-- WORK TO COMPLETE --
Retype each line below precisely and omit all images.

-- MATERIALS PROVIDED --
■ ■ ■

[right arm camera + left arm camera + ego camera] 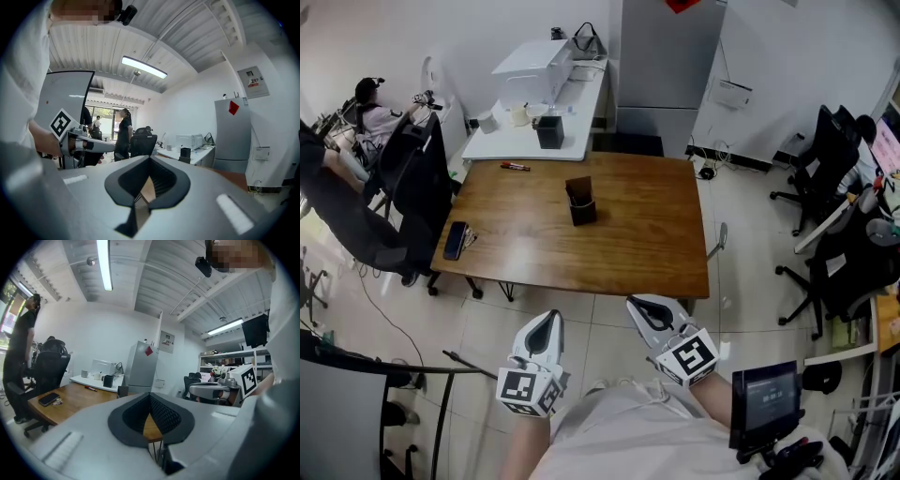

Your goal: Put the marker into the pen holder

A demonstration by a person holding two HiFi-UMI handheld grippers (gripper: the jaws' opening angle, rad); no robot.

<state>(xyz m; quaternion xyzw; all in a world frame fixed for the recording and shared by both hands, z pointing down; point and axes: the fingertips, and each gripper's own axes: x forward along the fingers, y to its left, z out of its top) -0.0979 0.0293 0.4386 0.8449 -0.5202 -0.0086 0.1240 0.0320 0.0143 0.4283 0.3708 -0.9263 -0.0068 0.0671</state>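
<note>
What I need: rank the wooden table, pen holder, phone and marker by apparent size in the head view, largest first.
1. wooden table
2. pen holder and phone look about alike, too close to rank
3. marker, smallest

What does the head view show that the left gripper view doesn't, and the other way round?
Only the head view: a small screen at the bottom right, and the left gripper seen from outside.
Only the left gripper view: the ceiling lamp, and that gripper's jaws close up, shut with nothing between them.
Both: the wooden table with the marker, the pen holder and a phone, plus the right gripper.
</note>
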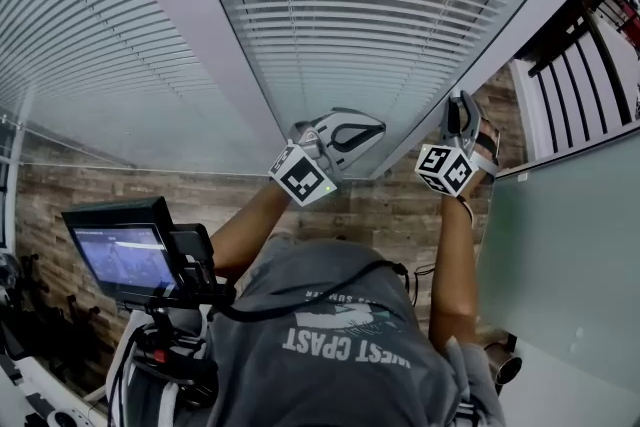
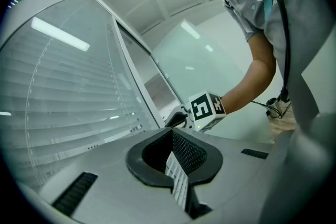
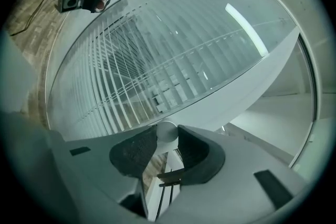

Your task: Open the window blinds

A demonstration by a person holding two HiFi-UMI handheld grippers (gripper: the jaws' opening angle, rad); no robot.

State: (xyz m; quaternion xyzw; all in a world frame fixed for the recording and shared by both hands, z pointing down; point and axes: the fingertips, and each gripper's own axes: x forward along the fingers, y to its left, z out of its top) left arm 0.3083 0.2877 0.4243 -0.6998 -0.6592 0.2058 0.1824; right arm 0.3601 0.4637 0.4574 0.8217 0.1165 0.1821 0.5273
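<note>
White slatted blinds [image 1: 350, 5] hang behind glass, their slats turned nearly flat against the pane. My right gripper [image 1: 462, 100] is raised to the white window frame [image 1: 520, 25] at the blinds' right edge. In the right gripper view its pads [image 3: 191, 152] are shut on a small round white knob [image 3: 167, 131] on that frame. My left gripper [image 1: 378, 128] is held level a little to the left, near the glass, with its fingertips together and nothing between them. The left gripper view shows the shut tips [image 2: 172, 131], the blinds [image 2: 68, 113] and the right gripper's marker cube [image 2: 206, 110] beyond.
A wide white mullion [image 1: 190, 35] separates this pane from another blind-covered pane at the left. A frosted glass partition [image 1: 570, 255] stands at the right. A small monitor on a rig [image 1: 125, 255] sits low at the left above the wood-pattern floor [image 1: 380, 205].
</note>
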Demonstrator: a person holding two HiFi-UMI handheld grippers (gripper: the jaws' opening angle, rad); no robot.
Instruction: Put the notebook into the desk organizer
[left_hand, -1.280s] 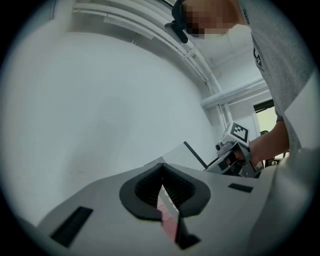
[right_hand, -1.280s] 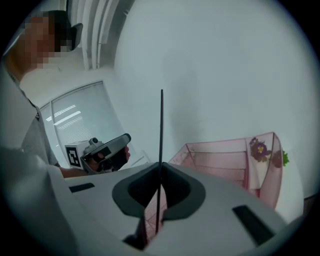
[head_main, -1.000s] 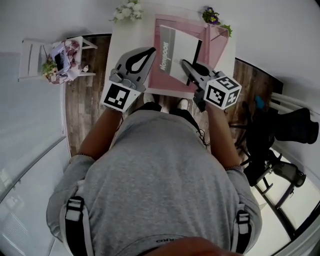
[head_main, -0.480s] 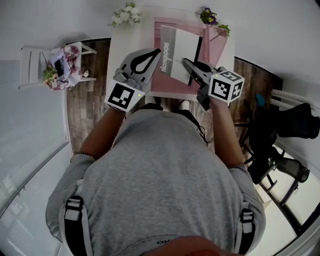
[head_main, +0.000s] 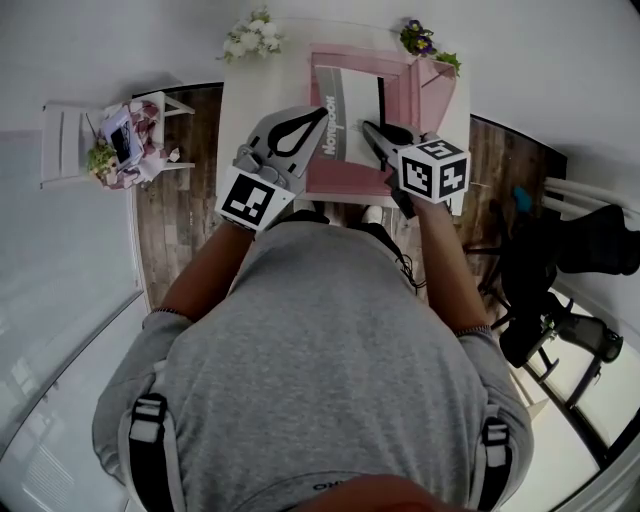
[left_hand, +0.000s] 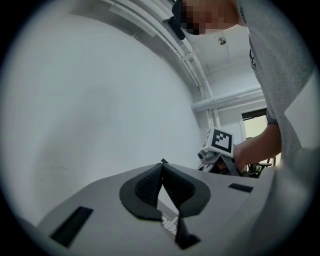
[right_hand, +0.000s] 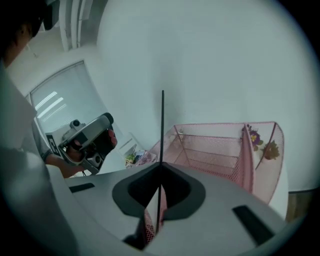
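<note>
The grey and white notebook is held over the pink mesh desk organizer on the white table. My left gripper is shut on its left edge, and the cover shows below the closed pads in the left gripper view. My right gripper is shut on its right edge. In the right gripper view the notebook is a thin dark line rising from the closed jaws, with the organizer just beyond. How deep the notebook sits in the organizer is hidden.
Two small flower pots stand at the table's far corners. A white side shelf with clutter is at the left. Dark equipment stands at the right on the wood floor.
Both grippers have moved forward with the notebook. It has turned from tilted to square with the organizer and sits further over it.
</note>
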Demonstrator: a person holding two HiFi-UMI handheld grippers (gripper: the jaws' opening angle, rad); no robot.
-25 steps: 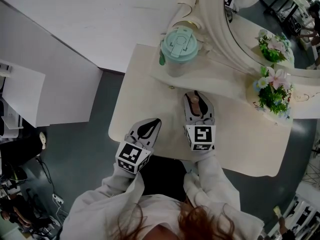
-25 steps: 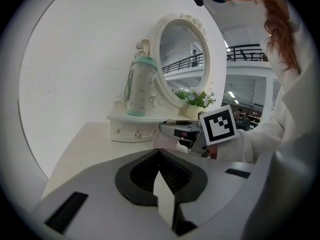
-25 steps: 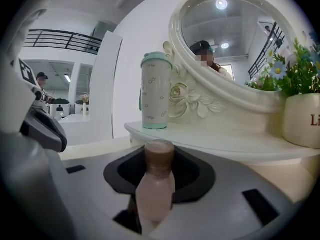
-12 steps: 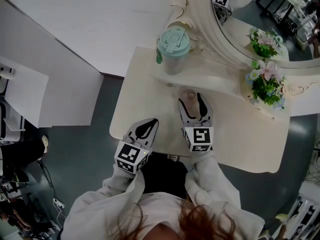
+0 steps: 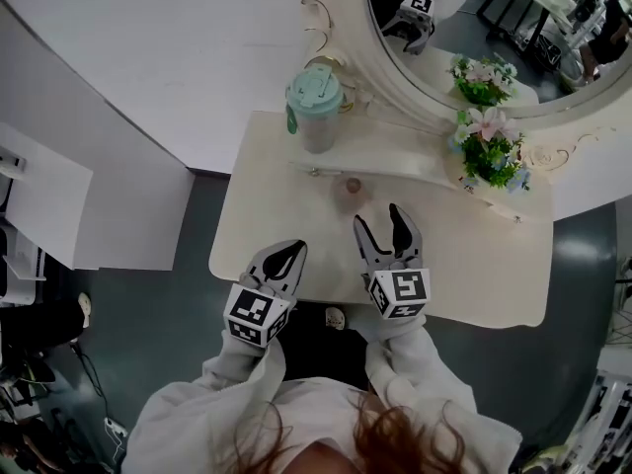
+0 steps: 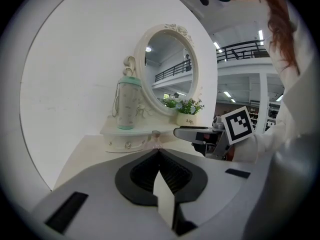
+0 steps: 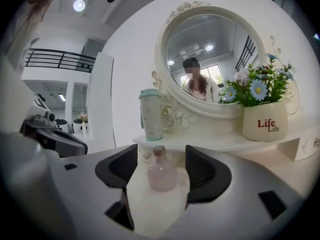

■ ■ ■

-- SOLUTION --
[right arm camera + left arm camera + ego camera] 

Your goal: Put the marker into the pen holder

A demonstration by a person holding two HiFi-UMI handheld grippers (gripper: the jaws' opening angle, rad); no robot.

<state>(xyz m; quaternion xyzw; all in a world frame fixed for the recording and shared by both hands, z pointing down; point and axes: the fingertips, and each gripper's own axes: x forward along the fingers, y to its left, z out of its top) -0.0979 0.0293 0.4386 0.8449 -0.5202 -0.0086 0.1240 0.0320 0.0143 0.4283 0.3708 -0.9263 -0.0068 0.0671</state>
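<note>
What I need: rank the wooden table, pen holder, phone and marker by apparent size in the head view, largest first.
1. wooden table
2. pen holder and phone look about alike, too close to rank
3. marker, smallest

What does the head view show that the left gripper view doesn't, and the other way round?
Only the head view: a small screen at the bottom right, and the left gripper seen from outside.
Only the left gripper view: the ceiling lamp, and that gripper's jaws close up, shut with nothing between them.
Both: the wooden table with the marker, the pen holder and a phone, plus the right gripper.
</note>
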
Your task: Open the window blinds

A demonstration by a person holding two HiFi-UMI handheld grippers (gripper: the jaws' opening angle, rad); no robot.

State: (xyz m; quaternion xyzw; all in a world frame fixed for the recording and shared by both hands, z pointing down; point and axes: the fingertips, and each gripper's own axes: x forward along the fingers, y to its left, z out of its top) left arm 0.3083 0.2877 0.4243 -0.6998 -0.6592 0.2058 0.1824; right arm 0.3601 0.4637 0.4574 0.8217 0.1165 0.1821 0.5273
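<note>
White slatted blinds [image 1: 350, 5] hang behind glass, their slats turned nearly flat against the pane. My right gripper [image 1: 462, 100] is raised to the white window frame [image 1: 520, 25] at the blinds' right edge. In the right gripper view its pads [image 3: 191, 152] are shut on a small round white knob [image 3: 167, 131] on that frame. My left gripper [image 1: 378, 128] is held level a little to the left, near the glass, with its fingertips together and nothing between them. The left gripper view shows the shut tips [image 2: 172, 131], the blinds [image 2: 68, 113] and the right gripper's marker cube [image 2: 206, 110] beyond.
A wide white mullion [image 1: 190, 35] separates this pane from another blind-covered pane at the left. A frosted glass partition [image 1: 570, 255] stands at the right. A small monitor on a rig [image 1: 125, 255] sits low at the left above the wood-pattern floor [image 1: 380, 205].
</note>
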Demonstrator: a person holding two HiFi-UMI handheld grippers (gripper: the jaws' opening angle, rad); no robot.
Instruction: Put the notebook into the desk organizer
[left_hand, -1.280s] 
[right_hand, -1.280s] 
[head_main, -1.000s] 
[head_main, -0.480s] 
[head_main, +0.000s] 
[left_hand, +0.000s] 
[right_hand, +0.000s] 
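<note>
The grey and white notebook is held over the pink mesh desk organizer on the white table. My left gripper is shut on its left edge, and the cover shows below the closed pads in the left gripper view. My right gripper is shut on its right edge. In the right gripper view the notebook is a thin dark line rising from the closed jaws, with the organizer just beyond. How deep the notebook sits in the organizer is hidden.
Two small flower pots stand at the table's far corners. A white side shelf with clutter is at the left. Dark equipment stands at the right on the wood floor.
Both grippers have moved forward with the notebook. It has turned from tilted to square with the organizer and sits further over it.
</note>
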Demonstrator: a person holding two HiFi-UMI handheld grippers (gripper: the jaws' opening angle, rad); no robot.
-25 steps: 
-25 steps: 
-25 steps: 
-12 steps: 
+0 steps: 
+0 steps: 
+0 steps: 

No more output remains.